(Collected data)
______________________________

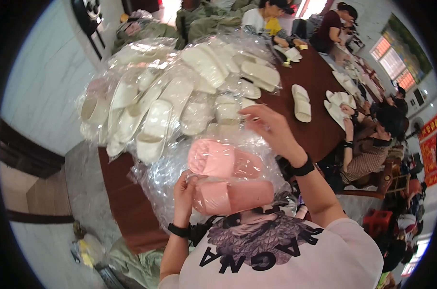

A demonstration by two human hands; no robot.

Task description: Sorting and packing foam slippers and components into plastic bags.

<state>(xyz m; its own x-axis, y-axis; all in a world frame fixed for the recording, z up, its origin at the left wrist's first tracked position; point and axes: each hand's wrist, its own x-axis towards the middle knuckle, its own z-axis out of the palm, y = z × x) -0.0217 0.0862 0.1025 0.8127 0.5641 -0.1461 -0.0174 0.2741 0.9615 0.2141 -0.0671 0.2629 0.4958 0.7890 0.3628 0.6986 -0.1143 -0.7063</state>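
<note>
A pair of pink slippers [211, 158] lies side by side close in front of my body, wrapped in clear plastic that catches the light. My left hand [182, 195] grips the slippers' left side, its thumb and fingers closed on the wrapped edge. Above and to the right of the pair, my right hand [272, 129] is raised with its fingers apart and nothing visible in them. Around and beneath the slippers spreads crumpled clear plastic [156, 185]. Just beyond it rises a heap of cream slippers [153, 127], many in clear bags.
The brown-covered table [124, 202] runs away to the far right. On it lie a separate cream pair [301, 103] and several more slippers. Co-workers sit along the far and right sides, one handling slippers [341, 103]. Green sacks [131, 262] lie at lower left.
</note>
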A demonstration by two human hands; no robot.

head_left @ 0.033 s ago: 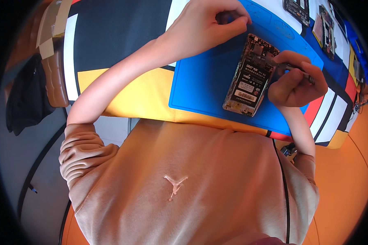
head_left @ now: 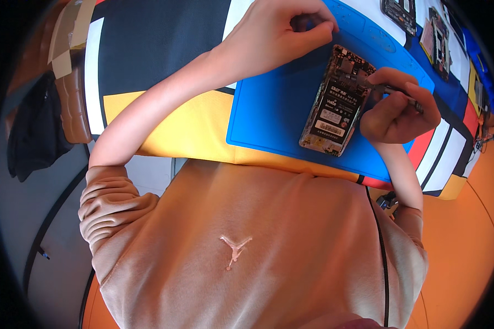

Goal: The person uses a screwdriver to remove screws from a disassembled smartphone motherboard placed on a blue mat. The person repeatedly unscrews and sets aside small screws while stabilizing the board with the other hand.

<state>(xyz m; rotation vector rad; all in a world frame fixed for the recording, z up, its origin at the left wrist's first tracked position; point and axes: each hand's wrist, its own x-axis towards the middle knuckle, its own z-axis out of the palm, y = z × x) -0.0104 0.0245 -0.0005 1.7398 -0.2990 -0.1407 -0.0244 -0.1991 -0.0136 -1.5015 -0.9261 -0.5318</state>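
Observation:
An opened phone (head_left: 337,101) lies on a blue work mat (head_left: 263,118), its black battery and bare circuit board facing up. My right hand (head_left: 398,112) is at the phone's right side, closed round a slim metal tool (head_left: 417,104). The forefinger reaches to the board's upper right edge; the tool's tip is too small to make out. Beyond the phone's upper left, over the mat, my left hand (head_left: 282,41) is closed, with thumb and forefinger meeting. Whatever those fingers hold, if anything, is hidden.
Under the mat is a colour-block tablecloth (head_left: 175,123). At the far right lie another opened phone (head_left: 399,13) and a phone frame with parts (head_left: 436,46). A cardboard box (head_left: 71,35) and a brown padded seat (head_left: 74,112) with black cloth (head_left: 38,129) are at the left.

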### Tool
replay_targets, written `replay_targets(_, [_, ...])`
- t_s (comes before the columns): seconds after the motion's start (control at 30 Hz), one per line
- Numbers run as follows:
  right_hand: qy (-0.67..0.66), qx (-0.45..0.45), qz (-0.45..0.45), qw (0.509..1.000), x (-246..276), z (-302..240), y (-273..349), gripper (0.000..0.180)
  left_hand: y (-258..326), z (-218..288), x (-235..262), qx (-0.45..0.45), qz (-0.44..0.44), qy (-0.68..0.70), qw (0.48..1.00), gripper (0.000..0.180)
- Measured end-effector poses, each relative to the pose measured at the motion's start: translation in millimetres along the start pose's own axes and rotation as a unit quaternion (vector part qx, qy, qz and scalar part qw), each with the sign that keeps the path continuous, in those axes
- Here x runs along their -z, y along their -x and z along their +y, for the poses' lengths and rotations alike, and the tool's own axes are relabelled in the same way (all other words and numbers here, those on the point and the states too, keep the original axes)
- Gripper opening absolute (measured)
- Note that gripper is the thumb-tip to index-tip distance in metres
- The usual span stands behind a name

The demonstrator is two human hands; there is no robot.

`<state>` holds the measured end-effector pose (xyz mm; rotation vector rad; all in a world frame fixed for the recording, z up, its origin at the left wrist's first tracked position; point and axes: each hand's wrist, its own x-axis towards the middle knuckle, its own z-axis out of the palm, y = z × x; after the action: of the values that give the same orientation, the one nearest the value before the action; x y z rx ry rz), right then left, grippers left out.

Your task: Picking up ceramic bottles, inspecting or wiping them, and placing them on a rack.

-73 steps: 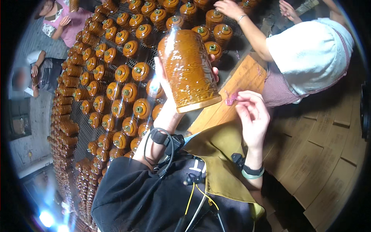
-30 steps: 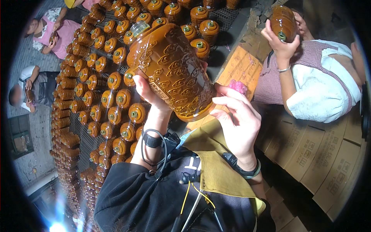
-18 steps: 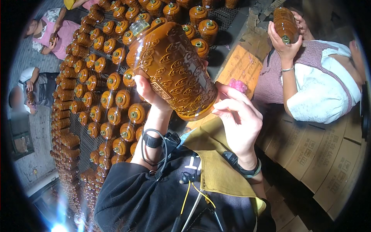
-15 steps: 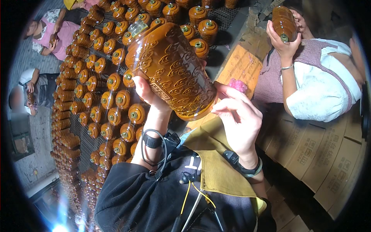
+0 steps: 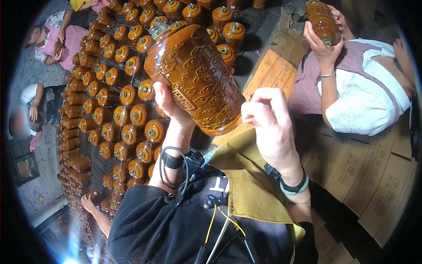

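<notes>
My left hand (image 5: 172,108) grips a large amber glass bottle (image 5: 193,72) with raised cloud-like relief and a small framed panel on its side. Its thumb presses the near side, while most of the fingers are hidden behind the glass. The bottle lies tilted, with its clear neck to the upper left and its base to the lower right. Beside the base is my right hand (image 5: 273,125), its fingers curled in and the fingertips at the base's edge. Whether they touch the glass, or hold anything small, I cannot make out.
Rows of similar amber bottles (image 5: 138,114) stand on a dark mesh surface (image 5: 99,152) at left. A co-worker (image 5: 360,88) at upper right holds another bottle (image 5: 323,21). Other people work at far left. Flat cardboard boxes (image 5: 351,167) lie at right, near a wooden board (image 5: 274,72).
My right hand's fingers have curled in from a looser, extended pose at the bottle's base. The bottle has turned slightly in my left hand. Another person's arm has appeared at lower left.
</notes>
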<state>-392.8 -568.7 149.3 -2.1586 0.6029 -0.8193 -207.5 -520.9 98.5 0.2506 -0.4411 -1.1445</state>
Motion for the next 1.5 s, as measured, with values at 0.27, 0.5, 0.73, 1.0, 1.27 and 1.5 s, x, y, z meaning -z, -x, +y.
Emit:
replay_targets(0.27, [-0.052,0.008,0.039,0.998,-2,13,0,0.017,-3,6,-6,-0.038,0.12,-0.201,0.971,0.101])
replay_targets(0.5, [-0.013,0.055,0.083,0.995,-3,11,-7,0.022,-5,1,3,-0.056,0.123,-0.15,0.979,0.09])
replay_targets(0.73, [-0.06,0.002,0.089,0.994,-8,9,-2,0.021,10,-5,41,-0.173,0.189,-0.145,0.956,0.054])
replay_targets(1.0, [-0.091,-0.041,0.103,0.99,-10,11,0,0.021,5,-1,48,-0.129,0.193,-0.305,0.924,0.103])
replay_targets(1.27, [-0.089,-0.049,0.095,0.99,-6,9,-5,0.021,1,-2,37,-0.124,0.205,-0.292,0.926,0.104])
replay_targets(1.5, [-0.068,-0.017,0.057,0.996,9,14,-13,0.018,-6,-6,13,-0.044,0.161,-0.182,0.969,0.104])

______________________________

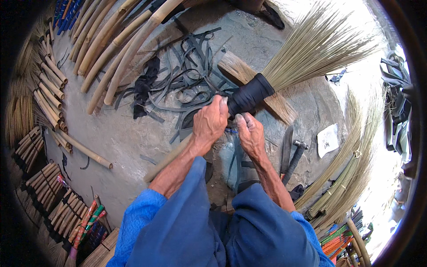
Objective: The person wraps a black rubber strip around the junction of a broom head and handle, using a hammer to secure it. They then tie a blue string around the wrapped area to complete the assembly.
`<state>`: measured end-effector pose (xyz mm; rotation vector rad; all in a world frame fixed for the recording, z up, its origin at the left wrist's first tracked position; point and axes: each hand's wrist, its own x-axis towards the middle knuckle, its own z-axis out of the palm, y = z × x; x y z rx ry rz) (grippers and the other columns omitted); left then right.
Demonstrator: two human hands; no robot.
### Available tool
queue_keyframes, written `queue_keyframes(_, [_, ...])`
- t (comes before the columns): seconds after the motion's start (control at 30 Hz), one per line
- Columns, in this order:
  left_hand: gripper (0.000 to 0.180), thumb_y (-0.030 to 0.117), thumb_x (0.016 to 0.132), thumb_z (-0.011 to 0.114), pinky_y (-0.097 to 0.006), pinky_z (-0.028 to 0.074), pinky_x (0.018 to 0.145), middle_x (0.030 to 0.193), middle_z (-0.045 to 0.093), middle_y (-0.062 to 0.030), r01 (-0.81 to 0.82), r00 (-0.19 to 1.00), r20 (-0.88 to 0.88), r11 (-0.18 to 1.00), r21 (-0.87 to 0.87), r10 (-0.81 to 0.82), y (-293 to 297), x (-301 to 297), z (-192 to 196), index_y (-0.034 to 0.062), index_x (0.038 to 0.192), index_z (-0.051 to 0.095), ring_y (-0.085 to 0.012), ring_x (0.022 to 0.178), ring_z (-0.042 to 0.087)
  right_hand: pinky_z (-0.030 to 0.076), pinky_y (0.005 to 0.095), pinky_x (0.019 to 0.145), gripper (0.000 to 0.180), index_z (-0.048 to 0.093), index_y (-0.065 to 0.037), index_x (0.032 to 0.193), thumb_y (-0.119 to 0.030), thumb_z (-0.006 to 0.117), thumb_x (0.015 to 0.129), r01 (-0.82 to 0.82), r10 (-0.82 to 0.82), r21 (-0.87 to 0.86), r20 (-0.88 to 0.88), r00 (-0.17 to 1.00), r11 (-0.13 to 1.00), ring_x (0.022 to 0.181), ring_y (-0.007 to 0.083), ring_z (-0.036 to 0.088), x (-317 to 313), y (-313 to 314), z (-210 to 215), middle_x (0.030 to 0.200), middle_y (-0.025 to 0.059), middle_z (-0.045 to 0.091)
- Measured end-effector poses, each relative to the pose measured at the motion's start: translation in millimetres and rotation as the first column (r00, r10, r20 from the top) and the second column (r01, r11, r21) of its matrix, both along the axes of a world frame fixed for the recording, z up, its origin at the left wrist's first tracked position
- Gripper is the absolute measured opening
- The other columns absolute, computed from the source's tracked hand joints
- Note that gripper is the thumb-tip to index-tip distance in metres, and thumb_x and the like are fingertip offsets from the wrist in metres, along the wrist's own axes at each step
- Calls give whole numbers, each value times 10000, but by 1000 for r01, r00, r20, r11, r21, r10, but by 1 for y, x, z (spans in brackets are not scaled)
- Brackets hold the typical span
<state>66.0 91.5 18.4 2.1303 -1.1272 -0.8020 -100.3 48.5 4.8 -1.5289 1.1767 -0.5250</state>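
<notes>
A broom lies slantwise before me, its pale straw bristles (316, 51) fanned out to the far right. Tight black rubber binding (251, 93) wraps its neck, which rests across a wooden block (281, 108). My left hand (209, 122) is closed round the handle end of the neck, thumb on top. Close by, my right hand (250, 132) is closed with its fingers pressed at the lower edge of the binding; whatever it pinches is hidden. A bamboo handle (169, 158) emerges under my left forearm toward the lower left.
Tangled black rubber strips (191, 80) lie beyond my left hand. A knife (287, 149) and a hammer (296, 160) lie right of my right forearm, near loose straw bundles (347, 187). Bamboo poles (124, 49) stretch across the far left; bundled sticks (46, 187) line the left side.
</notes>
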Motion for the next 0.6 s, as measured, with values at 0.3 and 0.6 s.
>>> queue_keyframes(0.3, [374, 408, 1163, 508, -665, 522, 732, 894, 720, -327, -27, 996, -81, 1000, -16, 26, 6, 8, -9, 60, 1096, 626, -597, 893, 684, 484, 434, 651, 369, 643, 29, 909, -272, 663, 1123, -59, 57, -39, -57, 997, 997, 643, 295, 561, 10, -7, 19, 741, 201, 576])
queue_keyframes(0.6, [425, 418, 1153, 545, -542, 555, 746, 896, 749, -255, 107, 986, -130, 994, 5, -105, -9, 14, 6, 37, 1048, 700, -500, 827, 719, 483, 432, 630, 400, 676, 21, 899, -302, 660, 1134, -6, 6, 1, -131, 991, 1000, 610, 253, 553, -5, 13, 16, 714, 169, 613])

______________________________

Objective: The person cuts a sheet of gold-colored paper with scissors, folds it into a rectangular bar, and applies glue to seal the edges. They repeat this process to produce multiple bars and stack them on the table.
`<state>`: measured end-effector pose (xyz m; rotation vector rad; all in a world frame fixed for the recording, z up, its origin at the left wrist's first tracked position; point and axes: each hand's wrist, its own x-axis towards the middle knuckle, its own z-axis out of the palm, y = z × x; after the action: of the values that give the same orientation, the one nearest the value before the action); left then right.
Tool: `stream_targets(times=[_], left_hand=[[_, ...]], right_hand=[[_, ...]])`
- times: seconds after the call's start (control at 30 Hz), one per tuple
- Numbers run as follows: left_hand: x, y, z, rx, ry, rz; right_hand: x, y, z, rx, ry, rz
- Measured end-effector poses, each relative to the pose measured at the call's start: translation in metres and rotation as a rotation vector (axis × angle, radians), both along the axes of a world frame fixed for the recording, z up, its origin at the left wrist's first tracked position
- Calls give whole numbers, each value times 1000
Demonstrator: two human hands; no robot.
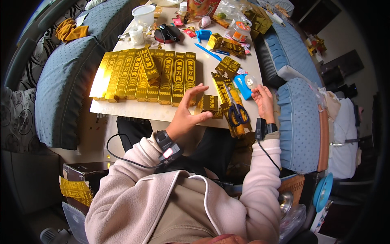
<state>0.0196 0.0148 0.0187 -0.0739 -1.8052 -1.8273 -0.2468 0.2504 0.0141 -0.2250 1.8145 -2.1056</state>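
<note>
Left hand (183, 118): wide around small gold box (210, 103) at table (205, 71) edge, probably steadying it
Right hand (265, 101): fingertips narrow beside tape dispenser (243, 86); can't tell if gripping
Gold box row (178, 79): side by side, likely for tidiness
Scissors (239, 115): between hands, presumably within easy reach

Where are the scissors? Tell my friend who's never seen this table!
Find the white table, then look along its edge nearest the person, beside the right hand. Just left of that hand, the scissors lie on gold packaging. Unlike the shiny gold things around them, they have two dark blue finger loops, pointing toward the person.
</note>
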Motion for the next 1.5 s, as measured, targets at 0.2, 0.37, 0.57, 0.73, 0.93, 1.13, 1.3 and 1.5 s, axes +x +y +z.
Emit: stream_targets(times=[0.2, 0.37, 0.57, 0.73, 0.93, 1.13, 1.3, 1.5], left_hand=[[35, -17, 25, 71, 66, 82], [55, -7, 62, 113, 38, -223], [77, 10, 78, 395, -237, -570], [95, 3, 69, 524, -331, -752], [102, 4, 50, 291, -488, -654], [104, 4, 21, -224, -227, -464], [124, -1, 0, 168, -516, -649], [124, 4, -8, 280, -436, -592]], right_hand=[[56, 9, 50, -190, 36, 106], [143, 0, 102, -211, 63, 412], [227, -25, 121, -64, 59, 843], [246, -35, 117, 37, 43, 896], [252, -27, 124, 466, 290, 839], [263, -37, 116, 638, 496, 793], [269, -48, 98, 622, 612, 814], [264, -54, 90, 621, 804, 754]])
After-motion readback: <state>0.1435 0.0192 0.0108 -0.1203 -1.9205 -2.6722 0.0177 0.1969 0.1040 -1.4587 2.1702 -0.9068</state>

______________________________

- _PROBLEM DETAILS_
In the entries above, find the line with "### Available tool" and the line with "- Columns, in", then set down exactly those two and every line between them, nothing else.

- _WRITTEN RESPONSE_
### Available tool
queue_keyframes, written `queue_keyframes(_, [_, ...])`
- t (comes before the columns): seconds after the motion's start (control at 30 Hz), one per line
- Columns, in this order:

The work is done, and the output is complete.